> [WHAT YOU ARE ASKED TO DO]:
Would you reproduce the listing exactly, leaving nothing out?

(STORED DATA begins)

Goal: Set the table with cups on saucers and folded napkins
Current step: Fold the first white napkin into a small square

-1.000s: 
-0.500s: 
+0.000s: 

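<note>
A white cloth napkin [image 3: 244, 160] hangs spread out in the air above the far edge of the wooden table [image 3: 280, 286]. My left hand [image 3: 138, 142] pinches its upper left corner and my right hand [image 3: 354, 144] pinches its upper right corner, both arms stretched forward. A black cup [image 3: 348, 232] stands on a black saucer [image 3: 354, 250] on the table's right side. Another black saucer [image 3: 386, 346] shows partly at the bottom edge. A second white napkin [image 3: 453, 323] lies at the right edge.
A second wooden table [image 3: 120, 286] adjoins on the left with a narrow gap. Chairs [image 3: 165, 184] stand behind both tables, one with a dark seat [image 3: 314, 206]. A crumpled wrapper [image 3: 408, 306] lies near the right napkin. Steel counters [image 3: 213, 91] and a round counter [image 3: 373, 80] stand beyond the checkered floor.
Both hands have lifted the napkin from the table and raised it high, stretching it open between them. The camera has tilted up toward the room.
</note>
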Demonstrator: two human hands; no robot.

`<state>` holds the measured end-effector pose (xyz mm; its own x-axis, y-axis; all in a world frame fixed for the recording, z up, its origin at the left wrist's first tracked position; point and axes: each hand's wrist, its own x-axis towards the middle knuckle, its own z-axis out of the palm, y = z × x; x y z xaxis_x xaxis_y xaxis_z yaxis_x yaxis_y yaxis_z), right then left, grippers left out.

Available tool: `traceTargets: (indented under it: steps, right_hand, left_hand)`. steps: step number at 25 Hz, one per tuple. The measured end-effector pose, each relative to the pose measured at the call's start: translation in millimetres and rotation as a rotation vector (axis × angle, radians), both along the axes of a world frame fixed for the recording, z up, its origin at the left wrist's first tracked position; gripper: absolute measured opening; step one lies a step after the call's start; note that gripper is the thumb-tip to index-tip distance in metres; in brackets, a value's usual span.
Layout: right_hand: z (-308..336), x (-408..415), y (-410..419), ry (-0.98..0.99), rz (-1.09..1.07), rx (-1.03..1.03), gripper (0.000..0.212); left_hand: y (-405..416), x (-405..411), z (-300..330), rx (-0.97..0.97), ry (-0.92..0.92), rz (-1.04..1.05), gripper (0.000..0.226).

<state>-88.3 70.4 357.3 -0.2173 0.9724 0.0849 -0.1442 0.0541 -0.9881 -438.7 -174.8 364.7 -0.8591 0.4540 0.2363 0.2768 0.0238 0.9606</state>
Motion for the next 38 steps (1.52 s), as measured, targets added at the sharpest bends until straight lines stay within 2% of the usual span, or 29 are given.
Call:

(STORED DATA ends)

> [PROBLEM SOLUTION]:
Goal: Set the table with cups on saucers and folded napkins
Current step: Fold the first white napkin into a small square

-1.000s: 
-0.500s: 
+0.000s: 

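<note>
A white cloth napkin [image 3: 244, 160] hangs spread out in the air above the far edge of the wooden table [image 3: 280, 286]. My left hand [image 3: 138, 142] pinches its upper left corner and my right hand [image 3: 354, 144] pinches its upper right corner, both arms stretched forward. A black cup [image 3: 348, 232] stands on a black saucer [image 3: 354, 250] on the table's right side. Another black saucer [image 3: 386, 346] shows partly at the bottom edge. A second white napkin [image 3: 453, 323] lies at the right edge.
A second wooden table [image 3: 120, 286] adjoins on the left with a narrow gap. Chairs [image 3: 165, 184] stand behind both tables, one with a dark seat [image 3: 314, 206]. A crumpled wrapper [image 3: 408, 306] lies near the right napkin. Steel counters [image 3: 213, 91] and a round counter [image 3: 373, 80] stand beyond the checkered floor.
Both hands have lifted the napkin from the table and raised it high, stretching it open between them. The camera has tilted up toward the room.
</note>
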Demonstrator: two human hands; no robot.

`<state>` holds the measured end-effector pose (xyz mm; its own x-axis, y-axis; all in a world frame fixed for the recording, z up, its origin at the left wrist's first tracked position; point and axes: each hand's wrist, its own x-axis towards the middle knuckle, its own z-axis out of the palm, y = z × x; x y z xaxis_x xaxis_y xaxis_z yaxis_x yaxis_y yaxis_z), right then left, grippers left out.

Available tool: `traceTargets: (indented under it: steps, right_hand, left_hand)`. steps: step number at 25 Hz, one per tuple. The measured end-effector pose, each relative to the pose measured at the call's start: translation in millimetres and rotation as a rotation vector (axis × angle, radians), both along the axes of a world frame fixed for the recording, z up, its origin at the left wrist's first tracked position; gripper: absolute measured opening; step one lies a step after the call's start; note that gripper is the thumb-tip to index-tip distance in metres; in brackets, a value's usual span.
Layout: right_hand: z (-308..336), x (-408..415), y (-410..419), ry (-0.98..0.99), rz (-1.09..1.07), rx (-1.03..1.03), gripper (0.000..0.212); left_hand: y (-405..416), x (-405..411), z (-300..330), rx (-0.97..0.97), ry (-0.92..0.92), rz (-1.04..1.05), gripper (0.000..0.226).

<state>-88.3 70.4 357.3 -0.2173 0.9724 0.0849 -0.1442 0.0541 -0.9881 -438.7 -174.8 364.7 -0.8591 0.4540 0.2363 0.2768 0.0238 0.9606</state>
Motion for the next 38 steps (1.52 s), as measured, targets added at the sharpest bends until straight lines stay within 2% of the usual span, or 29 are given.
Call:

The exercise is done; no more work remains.